## What the task asks
Go through the data below. Pull out every line that has the word "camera".

## Input data
-- Opening Marker --

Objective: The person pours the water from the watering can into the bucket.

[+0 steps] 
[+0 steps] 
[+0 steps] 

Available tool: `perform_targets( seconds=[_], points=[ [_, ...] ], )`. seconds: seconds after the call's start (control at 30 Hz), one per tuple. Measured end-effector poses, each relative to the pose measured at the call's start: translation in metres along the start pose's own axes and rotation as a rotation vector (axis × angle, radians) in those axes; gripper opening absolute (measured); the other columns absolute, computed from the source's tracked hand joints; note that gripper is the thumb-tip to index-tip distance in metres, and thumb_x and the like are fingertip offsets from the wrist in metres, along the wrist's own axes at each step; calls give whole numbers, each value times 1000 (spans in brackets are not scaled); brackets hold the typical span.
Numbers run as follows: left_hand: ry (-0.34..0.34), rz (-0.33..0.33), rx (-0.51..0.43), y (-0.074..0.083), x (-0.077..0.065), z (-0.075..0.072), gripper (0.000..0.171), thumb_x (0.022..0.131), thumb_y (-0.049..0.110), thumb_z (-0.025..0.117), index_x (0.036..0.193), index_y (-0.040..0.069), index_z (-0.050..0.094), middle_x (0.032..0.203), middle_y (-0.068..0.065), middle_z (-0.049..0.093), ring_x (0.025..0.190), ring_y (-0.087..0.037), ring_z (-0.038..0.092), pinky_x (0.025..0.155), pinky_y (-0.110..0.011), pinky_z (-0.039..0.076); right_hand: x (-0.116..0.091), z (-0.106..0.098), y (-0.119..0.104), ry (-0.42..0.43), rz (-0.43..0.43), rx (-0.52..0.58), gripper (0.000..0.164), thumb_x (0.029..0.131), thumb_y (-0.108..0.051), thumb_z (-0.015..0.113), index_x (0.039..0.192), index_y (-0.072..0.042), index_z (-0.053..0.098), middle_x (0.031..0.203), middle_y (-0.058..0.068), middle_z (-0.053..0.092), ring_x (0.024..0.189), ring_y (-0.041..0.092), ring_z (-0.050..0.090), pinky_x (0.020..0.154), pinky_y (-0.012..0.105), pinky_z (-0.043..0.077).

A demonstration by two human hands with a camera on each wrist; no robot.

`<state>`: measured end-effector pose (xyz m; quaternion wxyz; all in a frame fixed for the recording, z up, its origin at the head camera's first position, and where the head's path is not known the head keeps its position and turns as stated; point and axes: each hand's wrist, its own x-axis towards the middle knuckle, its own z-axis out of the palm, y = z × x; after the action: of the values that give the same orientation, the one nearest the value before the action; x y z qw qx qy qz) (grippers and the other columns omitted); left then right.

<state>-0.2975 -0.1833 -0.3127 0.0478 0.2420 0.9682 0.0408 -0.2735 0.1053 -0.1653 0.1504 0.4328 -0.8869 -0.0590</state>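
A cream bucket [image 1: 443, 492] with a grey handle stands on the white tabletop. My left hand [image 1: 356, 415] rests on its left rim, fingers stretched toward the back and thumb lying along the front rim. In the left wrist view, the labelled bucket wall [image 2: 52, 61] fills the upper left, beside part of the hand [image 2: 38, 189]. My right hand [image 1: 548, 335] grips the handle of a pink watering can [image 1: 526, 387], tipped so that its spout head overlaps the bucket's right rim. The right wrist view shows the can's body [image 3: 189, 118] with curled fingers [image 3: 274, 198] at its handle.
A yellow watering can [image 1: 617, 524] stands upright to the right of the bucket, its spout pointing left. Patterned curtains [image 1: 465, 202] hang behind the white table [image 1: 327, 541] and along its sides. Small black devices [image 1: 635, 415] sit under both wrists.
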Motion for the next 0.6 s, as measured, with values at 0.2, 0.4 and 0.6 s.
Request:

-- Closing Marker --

## Solution to this task
A demonstration by two human hands with a camera on each wrist; no robot.
`<state>`: measured end-effector pose (xyz m; quaternion wxyz; all in a frame fixed for the recording, z up, its origin at the head camera's first position, and where the head's path is not known the head keeps its position and turns as stated; point and axes: each hand's wrist, its own x-axis towards the middle knuckle, its own z-axis out of the palm, y = z × x; after the action: of the values that give the same orientation, the one nearest the value before the action; x y z qw qx qy qz) (grippers and the other columns omitted); left then right.

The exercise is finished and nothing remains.